If a line in the records below contains the word "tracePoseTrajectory", return that line.

(Dataset excerpts)
--

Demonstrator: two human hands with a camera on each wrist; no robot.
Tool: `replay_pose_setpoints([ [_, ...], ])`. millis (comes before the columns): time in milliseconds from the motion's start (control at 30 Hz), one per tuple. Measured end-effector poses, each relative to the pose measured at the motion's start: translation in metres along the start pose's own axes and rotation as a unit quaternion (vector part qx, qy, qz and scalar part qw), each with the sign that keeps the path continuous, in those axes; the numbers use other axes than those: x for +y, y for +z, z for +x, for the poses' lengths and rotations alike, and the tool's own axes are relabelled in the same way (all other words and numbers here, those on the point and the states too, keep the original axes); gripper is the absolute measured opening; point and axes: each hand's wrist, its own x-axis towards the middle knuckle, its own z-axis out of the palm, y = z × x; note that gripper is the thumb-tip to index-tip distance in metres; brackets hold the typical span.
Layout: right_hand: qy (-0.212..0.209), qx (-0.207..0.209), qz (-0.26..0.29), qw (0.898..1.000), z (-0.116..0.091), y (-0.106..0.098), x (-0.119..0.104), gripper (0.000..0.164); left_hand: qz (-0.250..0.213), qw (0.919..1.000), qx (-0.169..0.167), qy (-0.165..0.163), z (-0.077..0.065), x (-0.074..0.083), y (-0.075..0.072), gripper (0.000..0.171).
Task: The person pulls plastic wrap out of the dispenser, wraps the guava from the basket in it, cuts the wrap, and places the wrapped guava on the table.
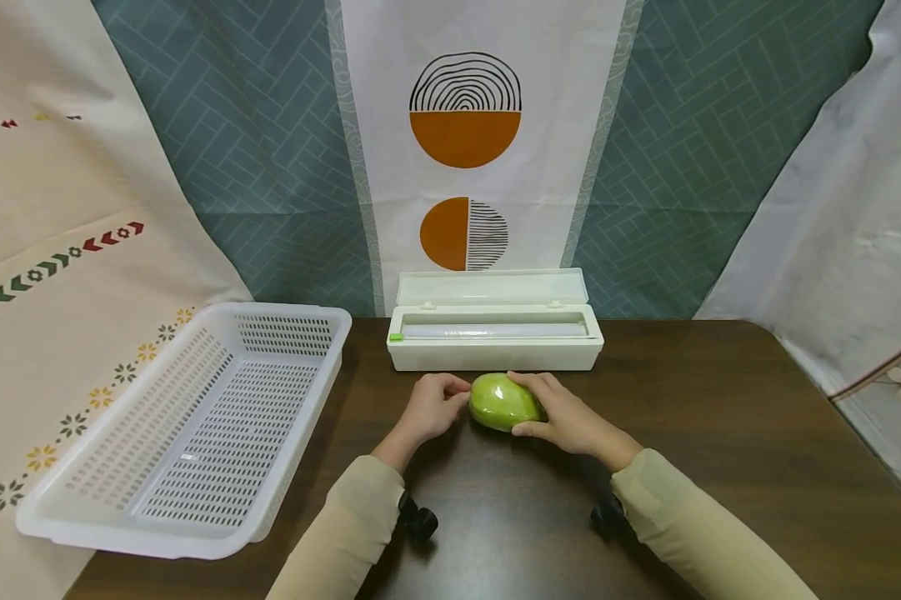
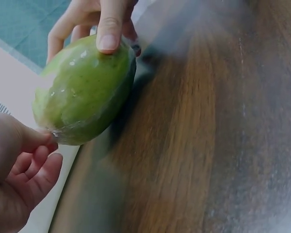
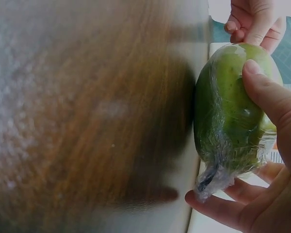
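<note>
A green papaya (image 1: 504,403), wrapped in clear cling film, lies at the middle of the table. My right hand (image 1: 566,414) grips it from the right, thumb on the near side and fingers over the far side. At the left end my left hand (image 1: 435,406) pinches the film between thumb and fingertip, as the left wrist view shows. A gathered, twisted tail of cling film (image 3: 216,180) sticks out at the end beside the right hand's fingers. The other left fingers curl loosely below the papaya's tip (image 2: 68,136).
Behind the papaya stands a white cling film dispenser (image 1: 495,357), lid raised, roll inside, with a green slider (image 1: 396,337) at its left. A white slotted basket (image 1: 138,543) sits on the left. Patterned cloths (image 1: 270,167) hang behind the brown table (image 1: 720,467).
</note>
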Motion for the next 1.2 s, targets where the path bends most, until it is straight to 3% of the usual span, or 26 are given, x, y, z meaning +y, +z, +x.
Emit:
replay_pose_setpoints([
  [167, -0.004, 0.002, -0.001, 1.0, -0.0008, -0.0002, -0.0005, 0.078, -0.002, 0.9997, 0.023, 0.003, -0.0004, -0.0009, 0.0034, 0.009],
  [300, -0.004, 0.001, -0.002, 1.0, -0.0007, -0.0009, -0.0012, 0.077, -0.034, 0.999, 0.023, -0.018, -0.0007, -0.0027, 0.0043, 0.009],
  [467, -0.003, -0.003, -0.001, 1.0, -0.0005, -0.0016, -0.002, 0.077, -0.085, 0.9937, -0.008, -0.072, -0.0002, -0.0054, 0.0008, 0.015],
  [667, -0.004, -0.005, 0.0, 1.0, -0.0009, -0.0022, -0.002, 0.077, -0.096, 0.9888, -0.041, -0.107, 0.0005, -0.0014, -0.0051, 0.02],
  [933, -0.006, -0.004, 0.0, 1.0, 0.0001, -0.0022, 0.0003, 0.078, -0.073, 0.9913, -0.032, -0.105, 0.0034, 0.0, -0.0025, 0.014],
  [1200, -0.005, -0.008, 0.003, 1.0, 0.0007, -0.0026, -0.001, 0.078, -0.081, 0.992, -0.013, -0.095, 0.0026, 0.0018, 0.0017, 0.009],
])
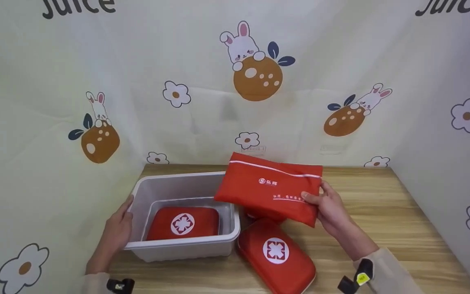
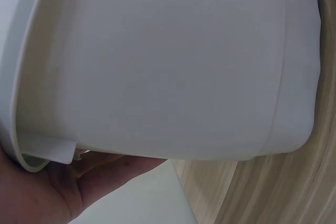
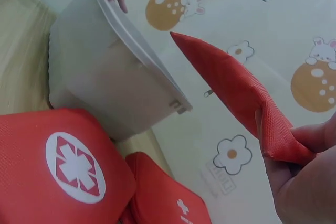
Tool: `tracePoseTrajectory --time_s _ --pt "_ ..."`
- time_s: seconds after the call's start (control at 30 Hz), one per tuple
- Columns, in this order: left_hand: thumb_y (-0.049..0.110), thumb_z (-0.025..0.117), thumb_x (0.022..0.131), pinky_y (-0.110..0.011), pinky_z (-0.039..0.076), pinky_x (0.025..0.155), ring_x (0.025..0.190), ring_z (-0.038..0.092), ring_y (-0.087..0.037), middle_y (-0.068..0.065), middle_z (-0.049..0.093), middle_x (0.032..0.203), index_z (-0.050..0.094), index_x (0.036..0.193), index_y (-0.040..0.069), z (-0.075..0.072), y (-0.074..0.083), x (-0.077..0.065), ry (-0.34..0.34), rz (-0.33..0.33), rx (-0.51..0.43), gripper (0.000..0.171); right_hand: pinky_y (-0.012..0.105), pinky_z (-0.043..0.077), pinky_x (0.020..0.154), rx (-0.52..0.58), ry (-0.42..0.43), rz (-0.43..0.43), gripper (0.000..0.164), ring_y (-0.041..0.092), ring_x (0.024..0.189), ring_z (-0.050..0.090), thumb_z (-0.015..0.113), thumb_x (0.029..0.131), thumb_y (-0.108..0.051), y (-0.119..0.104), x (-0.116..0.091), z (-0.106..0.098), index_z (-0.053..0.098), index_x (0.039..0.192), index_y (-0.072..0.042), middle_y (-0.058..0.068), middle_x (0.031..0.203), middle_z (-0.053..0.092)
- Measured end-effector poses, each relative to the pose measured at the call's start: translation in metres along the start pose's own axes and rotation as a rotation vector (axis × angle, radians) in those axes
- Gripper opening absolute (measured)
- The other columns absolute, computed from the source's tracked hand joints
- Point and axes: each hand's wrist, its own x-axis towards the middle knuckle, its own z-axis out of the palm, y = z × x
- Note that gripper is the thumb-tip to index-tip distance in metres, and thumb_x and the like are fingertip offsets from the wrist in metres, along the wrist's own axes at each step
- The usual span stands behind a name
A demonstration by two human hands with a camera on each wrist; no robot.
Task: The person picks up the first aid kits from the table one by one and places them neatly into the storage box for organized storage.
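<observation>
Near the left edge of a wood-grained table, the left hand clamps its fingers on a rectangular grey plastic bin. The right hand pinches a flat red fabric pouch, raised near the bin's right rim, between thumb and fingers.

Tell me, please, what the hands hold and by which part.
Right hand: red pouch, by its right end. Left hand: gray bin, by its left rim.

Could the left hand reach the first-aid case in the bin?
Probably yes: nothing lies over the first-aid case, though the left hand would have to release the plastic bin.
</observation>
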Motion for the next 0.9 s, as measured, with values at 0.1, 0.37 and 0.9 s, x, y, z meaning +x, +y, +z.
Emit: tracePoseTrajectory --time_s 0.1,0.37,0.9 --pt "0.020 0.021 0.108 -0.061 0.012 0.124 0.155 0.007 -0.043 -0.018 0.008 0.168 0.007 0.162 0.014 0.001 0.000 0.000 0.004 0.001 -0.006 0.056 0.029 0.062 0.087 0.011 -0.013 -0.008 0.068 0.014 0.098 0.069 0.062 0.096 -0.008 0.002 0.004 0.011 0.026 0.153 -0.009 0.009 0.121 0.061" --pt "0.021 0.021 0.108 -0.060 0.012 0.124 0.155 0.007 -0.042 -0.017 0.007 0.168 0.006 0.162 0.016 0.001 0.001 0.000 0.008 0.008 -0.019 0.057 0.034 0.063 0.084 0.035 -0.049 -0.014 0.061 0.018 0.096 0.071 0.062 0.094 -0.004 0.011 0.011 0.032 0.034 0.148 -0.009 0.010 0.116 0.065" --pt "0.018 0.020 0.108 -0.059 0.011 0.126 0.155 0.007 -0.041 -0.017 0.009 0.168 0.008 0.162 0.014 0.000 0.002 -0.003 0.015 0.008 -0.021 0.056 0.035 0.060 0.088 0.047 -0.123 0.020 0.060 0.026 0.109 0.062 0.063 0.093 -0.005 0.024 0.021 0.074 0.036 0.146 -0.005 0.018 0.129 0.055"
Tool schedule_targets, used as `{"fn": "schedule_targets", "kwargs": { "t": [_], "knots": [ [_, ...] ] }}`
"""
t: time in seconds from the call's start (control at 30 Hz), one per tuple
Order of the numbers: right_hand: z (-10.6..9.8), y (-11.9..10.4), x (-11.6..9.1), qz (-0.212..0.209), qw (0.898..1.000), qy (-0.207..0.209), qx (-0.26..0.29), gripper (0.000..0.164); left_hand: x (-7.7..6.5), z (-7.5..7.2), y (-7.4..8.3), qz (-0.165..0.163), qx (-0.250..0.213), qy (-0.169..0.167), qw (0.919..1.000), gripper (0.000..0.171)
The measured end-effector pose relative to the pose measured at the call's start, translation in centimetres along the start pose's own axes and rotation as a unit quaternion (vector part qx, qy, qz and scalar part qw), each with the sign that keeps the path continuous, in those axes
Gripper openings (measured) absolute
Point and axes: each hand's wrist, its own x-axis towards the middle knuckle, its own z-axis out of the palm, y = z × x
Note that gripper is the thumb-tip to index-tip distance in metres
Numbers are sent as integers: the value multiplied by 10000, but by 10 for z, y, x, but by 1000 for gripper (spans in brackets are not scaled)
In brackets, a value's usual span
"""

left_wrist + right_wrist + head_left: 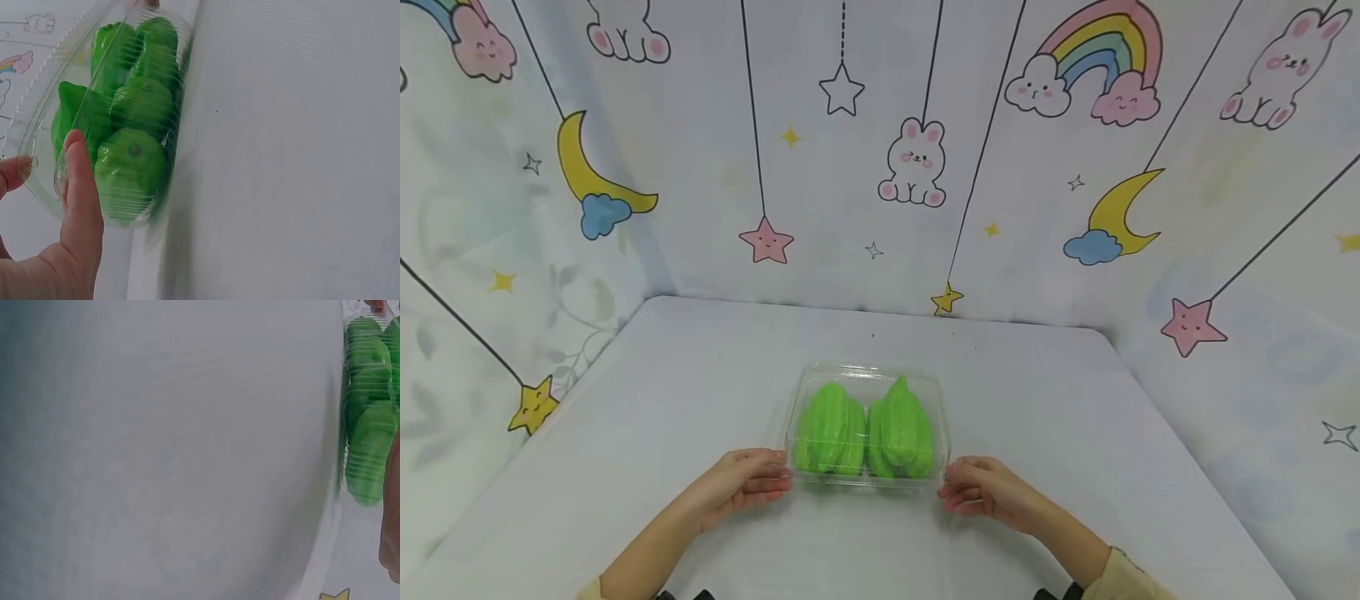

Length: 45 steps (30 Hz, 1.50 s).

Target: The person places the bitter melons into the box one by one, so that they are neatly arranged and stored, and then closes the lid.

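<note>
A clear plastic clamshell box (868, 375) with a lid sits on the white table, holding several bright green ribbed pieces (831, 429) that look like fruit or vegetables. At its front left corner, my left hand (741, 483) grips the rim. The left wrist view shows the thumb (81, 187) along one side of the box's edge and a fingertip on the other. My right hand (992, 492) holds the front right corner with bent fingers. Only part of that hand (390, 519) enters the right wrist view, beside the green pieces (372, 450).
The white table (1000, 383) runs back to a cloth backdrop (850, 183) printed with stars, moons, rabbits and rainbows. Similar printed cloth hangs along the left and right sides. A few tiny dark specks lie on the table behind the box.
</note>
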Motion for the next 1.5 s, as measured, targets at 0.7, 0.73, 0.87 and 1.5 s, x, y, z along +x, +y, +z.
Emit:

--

TASK RESPONSE
Tool: `tracePoseTrajectory --time_s _ --pt "_ ..."`
Emit: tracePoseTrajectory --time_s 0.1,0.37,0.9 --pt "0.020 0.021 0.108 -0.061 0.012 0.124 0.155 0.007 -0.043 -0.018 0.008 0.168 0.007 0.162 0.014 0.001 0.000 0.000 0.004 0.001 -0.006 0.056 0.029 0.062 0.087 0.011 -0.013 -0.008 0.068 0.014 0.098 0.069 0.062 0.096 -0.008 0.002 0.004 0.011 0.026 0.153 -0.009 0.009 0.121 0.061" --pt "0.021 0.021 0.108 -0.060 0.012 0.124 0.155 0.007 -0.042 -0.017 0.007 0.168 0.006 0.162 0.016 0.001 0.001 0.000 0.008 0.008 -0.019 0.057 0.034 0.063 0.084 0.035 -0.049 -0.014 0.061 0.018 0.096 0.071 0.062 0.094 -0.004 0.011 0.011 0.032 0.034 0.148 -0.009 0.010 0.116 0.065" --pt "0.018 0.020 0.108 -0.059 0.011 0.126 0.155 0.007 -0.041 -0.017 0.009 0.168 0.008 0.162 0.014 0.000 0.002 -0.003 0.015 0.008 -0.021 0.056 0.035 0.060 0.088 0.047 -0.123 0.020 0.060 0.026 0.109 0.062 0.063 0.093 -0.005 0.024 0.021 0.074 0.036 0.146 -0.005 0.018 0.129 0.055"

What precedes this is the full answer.